---------- Dataset excerpts
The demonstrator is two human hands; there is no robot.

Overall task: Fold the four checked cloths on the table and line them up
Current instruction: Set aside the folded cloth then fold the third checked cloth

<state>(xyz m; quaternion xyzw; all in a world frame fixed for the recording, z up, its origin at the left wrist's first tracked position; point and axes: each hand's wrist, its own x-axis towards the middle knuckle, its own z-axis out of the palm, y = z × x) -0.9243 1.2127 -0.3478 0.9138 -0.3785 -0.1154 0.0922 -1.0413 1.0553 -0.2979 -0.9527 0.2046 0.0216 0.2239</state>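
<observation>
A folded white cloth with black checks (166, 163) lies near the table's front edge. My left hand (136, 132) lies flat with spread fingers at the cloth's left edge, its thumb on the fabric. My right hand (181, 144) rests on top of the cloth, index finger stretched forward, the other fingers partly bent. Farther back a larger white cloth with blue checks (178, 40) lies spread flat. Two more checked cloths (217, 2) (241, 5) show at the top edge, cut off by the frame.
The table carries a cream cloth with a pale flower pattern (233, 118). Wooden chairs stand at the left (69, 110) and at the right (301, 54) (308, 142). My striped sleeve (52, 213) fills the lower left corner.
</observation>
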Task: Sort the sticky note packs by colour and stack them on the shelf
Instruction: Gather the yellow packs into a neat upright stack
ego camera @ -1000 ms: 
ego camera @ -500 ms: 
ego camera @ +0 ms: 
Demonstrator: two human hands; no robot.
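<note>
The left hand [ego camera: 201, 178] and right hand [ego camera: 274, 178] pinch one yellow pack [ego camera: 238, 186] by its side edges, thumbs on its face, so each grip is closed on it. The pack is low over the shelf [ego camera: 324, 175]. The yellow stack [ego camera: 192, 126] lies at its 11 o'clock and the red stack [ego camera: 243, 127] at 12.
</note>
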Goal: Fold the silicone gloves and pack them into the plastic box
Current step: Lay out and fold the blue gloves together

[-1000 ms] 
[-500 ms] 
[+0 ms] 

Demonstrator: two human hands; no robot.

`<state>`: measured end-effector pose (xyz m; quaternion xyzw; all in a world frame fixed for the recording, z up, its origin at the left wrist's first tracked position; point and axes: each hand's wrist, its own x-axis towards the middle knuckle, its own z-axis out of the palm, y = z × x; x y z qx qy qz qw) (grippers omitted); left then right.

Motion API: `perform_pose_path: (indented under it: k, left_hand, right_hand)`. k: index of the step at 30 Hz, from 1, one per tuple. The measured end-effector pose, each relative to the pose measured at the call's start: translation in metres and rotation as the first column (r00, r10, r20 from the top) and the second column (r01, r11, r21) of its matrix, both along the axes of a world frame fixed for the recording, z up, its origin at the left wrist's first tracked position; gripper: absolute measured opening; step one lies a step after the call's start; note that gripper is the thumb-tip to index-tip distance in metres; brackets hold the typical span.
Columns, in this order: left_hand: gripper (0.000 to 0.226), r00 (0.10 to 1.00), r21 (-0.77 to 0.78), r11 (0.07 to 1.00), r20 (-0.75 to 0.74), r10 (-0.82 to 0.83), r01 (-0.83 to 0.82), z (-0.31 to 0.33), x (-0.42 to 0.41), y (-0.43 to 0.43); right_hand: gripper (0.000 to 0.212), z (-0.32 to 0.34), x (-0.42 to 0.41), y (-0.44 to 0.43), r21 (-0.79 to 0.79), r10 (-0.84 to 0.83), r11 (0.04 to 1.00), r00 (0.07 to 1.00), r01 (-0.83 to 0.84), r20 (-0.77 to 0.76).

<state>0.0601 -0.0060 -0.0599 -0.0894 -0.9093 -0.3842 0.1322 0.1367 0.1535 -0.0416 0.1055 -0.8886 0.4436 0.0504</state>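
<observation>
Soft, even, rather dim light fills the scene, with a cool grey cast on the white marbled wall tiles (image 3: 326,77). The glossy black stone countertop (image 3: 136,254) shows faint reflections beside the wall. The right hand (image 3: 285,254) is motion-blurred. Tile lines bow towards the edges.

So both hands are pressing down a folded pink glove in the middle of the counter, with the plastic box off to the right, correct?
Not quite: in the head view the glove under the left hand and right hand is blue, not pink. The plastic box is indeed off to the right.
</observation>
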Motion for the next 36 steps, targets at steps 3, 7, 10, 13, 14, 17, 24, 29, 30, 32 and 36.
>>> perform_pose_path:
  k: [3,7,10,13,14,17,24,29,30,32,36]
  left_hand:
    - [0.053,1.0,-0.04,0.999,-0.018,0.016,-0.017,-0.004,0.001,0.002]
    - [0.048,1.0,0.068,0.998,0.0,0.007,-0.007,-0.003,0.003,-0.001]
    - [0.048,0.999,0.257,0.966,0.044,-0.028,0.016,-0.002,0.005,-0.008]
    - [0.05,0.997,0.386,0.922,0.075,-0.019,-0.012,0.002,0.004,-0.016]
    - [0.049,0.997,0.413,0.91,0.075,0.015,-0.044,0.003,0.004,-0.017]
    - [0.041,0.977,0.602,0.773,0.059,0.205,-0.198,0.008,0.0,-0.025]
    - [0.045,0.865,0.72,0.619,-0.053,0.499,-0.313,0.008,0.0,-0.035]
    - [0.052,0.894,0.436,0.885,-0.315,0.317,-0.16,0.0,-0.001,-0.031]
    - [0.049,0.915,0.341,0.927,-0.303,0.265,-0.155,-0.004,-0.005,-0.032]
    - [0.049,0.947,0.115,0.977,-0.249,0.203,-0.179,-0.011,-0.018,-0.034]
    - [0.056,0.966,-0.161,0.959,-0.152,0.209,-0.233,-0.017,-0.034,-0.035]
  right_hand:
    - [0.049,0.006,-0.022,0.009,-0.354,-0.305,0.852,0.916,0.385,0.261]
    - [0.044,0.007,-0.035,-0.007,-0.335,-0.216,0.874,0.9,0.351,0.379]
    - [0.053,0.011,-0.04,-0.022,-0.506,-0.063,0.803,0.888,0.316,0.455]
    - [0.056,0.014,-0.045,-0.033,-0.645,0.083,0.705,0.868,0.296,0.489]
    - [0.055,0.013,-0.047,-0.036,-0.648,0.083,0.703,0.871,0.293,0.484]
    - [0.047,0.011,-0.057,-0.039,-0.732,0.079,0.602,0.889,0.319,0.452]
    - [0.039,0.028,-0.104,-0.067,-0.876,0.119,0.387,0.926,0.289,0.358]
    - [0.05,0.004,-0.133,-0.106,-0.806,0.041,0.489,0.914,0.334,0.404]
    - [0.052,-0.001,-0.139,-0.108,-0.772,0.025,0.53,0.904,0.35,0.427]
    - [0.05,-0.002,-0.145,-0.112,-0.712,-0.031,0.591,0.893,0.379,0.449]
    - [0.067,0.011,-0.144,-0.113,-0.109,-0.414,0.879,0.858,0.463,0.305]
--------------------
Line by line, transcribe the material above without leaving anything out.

The demonstrator is two human hands; there is no robot.

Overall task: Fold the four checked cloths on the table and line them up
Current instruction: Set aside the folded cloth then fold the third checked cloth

<state>(xyz m; quaternion xyzw; all in a world frame fixed for the recording, z up, its origin at the left wrist's first tracked position; point and axes: each hand's wrist, its own x-axis towards the middle knuckle, its own z-axis out of the palm, y = z × x) -0.9243 1.2127 -0.3478 0.9138 -0.3785 -0.1154 0.0922 -1.0413 1.0553 -0.2979 -0.9527 0.2046 0.0216 0.2239</state>
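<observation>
A folded white cloth with black checks (166, 163) lies near the table's front edge. My left hand (136, 132) lies flat with spread fingers at the cloth's left edge, its thumb on the fabric. My right hand (181, 144) rests on top of the cloth, index finger stretched forward, the other fingers partly bent. Farther back a larger white cloth with blue checks (178, 40) lies spread flat. Two more checked cloths (217, 2) (241, 5) show at the top edge, cut off by the frame.
The table carries a cream cloth with a pale flower pattern (233, 118). Wooden chairs stand at the left (69, 110) and at the right (301, 54) (308, 142). My striped sleeve (52, 213) fills the lower left corner.
</observation>
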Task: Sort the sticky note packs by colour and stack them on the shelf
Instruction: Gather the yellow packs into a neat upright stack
ego camera @ -1000 ms: 
ego camera @ -500 ms: 
ego camera @ +0 ms: 
Demonstrator: two human hands; no robot.
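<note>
The left hand [ego camera: 201, 178] and right hand [ego camera: 274, 178] pinch one yellow pack [ego camera: 238, 186] by its side edges, thumbs on its face, so each grip is closed on it. The pack is low over the shelf [ego camera: 324, 175]. The yellow stack [ego camera: 192, 126] lies at its 11 o'clock and the red stack [ego camera: 243, 127] at 12.
</note>
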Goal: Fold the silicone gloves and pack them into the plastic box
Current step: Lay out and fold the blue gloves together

[-1000 ms] 
[-500 ms] 
[+0 ms] 

Demonstrator: two human hands; no robot.

`<state>`: measured end-effector pose (xyz m; quaternion xyzw; all in a world frame fixed for the recording, z up, its origin at the left wrist's first tracked position; point and axes: each hand's wrist, its own x-axis towards the middle knuckle, its own z-axis out of the palm, y = z × x; x y z qx qy qz qw) (grippers omitted); left then right.

Motion API: `perform_pose_path: (indented under it: k, left_hand, right_hand)`. k: index of the step at 30 Hz, from 1, one per tuple. The measured end-effector pose, each relative to the pose measured at the call's start: translation in metres and rotation as the first column (r00, r10, r20 from the top) and the second column (r01, r11, r21) of its matrix, both along the axes of a world frame fixed for the recording, z up, its origin at the left wrist's first tracked position; gripper: absolute measured opening; step one lies a step after the call's start; note that gripper is the thumb-tip to index-tip distance in metres; brackets hold the typical span.
Columns, in this order: left_hand: gripper (0.000 to 0.226), r00 (0.10 to 1.00), r21 (-0.77 to 0.78), r11 (0.07 to 1.00), r20 (-0.75 to 0.74), r10 (-0.82 to 0.83), r01 (-0.83 to 0.82), z (-0.31 to 0.33), x (-0.42 to 0.41), y (-0.43 to 0.43); right_hand: gripper (0.000 to 0.212), z (-0.32 to 0.34), x (-0.42 to 0.41), y (-0.44 to 0.43), r21 (-0.79 to 0.79), r10 (-0.84 to 0.83), r11 (0.04 to 1.00), r00 (0.07 to 1.00), r01 (-0.83 to 0.84), r20 (-0.77 to 0.76).

<state>0.0601 -0.0060 -0.0599 -0.0894 -0.9093 -0.3842 0.1322 0.1367 0.1535 -0.0416 0.1055 -0.8886 0.4436 0.0504</state>
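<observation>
Soft, even, rather dim light fills the scene, with a cool grey cast on the white marbled wall tiles (image 3: 326,77). The glossy black stone countertop (image 3: 136,254) shows faint reflections beside the wall. The right hand (image 3: 285,254) is motion-blurred. Tile lines bow towards the edges.

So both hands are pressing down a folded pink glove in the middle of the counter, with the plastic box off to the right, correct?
Not quite: in the head view the glove under the left hand and right hand is blue, not pink. The plastic box is indeed off to the right.
</observation>
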Motion for the next 36 steps, targets at steps 3, 7, 10, 13, 14, 17, 24, 29, 30, 32 and 36.
>>> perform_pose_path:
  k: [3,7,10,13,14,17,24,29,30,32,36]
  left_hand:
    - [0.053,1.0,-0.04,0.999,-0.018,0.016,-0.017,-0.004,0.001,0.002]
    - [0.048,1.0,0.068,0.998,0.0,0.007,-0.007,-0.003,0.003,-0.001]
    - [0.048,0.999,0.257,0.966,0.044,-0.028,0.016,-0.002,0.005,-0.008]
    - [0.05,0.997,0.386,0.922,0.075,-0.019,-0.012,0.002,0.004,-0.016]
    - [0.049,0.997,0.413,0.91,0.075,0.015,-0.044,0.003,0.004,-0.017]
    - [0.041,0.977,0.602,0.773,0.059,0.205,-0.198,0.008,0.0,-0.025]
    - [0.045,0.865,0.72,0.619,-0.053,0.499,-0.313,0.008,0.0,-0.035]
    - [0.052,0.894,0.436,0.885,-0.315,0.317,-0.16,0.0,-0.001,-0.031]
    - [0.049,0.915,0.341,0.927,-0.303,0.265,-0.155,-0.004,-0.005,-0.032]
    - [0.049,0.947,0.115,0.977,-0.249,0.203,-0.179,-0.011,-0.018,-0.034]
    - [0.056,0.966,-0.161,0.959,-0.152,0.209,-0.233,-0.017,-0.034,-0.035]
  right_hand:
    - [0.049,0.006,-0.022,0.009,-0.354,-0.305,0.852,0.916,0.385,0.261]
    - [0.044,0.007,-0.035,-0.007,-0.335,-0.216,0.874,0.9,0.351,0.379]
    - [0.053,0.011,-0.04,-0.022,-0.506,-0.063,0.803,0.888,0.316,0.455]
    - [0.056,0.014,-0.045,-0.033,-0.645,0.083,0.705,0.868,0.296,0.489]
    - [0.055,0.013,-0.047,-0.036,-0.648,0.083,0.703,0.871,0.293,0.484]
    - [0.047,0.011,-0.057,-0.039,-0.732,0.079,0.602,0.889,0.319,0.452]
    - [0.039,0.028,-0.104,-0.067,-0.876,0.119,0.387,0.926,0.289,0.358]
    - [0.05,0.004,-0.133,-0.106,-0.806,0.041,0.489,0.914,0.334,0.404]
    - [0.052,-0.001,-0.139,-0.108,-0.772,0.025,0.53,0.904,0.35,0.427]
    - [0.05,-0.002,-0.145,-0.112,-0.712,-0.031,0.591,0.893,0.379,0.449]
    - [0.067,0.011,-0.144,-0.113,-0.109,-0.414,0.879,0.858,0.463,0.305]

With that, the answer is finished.